PROBLEM: Search the material below for the word "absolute". Copy every line that has it.

COLLECTED DATA:
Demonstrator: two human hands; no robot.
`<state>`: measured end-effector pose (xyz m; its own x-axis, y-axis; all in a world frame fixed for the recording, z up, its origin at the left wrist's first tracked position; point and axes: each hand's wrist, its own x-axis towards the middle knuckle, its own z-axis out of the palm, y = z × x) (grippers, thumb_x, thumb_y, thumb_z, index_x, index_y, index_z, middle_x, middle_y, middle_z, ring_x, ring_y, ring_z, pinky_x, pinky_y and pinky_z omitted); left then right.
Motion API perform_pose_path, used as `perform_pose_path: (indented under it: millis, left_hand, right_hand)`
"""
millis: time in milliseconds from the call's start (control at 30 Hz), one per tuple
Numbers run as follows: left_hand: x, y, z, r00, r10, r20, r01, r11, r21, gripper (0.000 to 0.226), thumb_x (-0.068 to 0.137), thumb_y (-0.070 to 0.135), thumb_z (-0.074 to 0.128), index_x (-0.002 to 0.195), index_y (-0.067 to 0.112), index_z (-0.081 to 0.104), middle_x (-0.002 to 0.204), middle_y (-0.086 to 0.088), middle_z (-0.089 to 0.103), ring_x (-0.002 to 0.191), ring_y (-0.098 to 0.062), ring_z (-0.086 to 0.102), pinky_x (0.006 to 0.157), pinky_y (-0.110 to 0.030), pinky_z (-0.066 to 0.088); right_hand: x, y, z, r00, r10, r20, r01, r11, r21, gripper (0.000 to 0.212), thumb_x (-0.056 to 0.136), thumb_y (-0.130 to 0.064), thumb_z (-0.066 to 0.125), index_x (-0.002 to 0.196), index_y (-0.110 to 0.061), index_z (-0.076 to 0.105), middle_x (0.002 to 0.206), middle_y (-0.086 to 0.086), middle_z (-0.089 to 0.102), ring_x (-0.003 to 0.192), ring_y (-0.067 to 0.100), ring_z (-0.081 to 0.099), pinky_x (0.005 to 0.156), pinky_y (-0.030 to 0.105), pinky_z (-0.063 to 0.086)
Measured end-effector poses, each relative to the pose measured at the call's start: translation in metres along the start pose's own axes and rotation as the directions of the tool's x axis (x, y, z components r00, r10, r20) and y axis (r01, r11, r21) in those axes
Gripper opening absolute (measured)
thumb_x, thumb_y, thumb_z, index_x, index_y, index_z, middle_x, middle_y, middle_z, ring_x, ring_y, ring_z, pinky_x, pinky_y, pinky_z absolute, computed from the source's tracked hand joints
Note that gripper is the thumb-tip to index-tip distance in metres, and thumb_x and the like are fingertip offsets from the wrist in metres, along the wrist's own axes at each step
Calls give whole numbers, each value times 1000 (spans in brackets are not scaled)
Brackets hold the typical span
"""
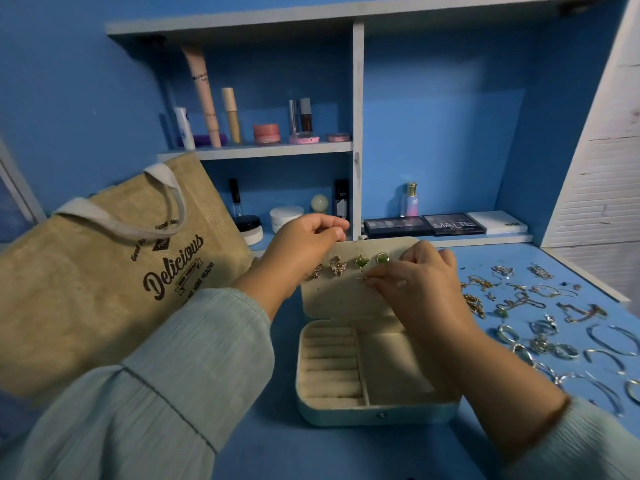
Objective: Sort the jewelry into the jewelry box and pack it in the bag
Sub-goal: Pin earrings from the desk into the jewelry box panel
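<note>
Box: jewelry box (377, 403) sitting open on blue desk (346, 452), approx centre, lid (346, 292) standing up behind tray.
Tray: ring rolls on L side, plain compartment on R, both looking bare.
Lid: 4 earrings pinned along top row: two gold butterfly studs (336, 266), two green studs (372, 260).
L hand: left hand (304, 244) gripping lid's top L edge, fingers curling over it, steadying lid.
R hand: right hand (420, 282) pinching a small gold piece (363, 278) btwn thumb & fingertips, pressing it against lid just below green studs; can't tell what piece it is.
Loose jewelry: pile of chains, hoops, rings (554, 323) lying spread on desk, R of box.
Bag: jute tote bag (104, 282) w/ "Delicious" print leaning L of box, behind L sleeve.
Shelf: cosmetics (266, 133) standing on shelf behind; palettes (446, 225) lying below.
</note>
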<state>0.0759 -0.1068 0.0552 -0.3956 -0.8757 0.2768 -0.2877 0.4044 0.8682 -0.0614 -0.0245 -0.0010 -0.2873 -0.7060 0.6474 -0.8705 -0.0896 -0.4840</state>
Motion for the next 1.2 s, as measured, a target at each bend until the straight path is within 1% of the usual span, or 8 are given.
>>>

EXERCISE RESULT:
Gripper opening absolute (measured)
thumb_x, thumb_y, thumb_z, index_x, index_y, index_z, middle_x, middle_y, middle_z, ring_x, ring_y, ring_z, pinky_x, pinky_y, pinky_z absolute, computed from the source's tracked hand joints

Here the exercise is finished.